== Your instructions ==
Pictures in the listing do not belong in the copy, which should repeat exactly the lines from the one holding "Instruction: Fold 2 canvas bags" through the last line.

++++++++++

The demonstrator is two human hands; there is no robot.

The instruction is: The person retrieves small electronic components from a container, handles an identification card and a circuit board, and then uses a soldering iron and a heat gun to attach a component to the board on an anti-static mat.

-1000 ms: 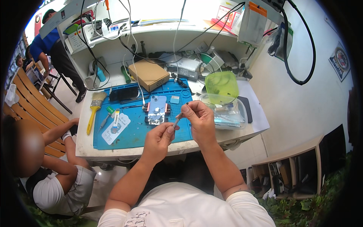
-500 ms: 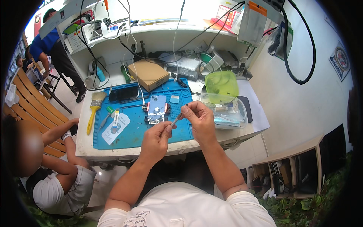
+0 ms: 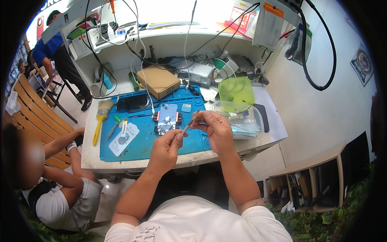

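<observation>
"Left hand?"
"Pinching a slim grey tool — thumb against fingers."
"And the right hand?"
"Pinching its upper end — the tool slants over the blue mat, near the blue phone."

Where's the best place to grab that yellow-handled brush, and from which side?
Probably mid-way along the yellow handle, from the near side: it is long, slim and points toward you, with the bristles at the far end. The left hand is nearer, though its fingertips grip a slim item now.
</observation>
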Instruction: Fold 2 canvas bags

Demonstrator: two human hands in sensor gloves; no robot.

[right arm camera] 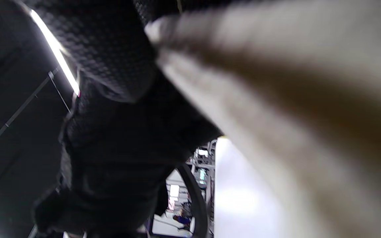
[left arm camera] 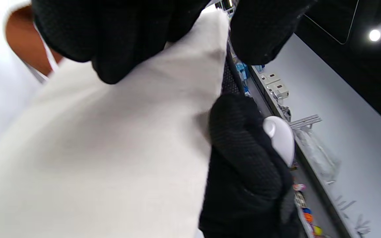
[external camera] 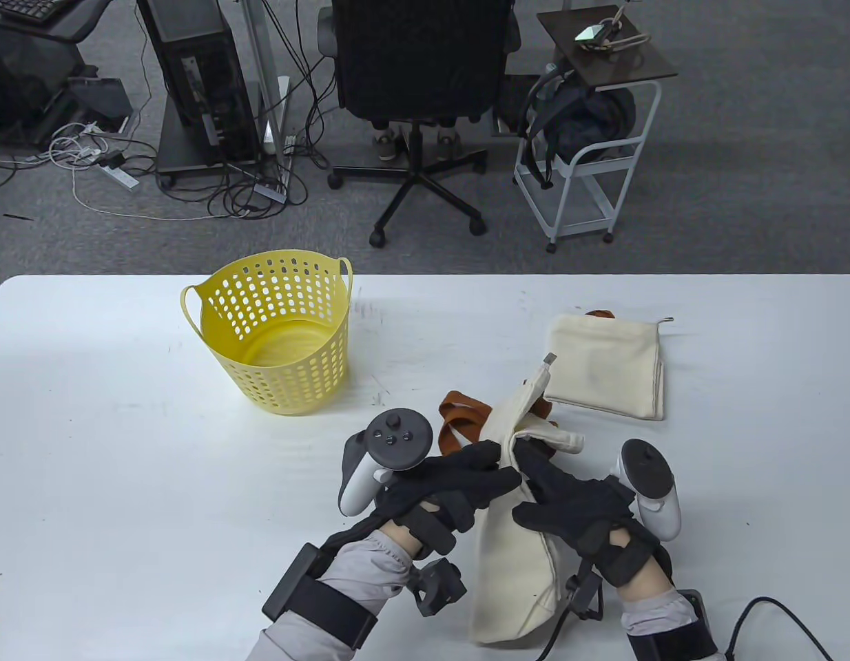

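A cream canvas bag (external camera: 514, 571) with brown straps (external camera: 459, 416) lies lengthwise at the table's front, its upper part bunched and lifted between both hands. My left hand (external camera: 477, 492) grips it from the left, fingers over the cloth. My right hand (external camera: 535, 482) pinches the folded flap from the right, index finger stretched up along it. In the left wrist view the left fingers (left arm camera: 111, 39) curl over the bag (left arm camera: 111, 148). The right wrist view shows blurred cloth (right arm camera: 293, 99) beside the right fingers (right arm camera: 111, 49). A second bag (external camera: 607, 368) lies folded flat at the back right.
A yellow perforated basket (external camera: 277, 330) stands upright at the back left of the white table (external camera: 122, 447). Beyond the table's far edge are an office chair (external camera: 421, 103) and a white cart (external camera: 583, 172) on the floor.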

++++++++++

== Reply ==
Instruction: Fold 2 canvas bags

Demonstrator: two human hands in sensor gloves; no robot.

[right arm camera] 
[left arm camera] 
[external camera] 

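A cream canvas bag (external camera: 514, 571) with brown straps (external camera: 459, 416) lies lengthwise at the table's front, its upper part bunched and lifted between both hands. My left hand (external camera: 477, 492) grips it from the left, fingers over the cloth. My right hand (external camera: 535, 482) pinches the folded flap from the right, index finger stretched up along it. In the left wrist view the left fingers (left arm camera: 111, 39) curl over the bag (left arm camera: 111, 148). The right wrist view shows blurred cloth (right arm camera: 293, 99) beside the right fingers (right arm camera: 111, 49). A second bag (external camera: 607, 368) lies folded flat at the back right.
A yellow perforated basket (external camera: 277, 330) stands upright at the back left of the white table (external camera: 122, 447). Beyond the table's far edge are an office chair (external camera: 421, 103) and a white cart (external camera: 583, 172) on the floor.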

What this exercise required has been given in full.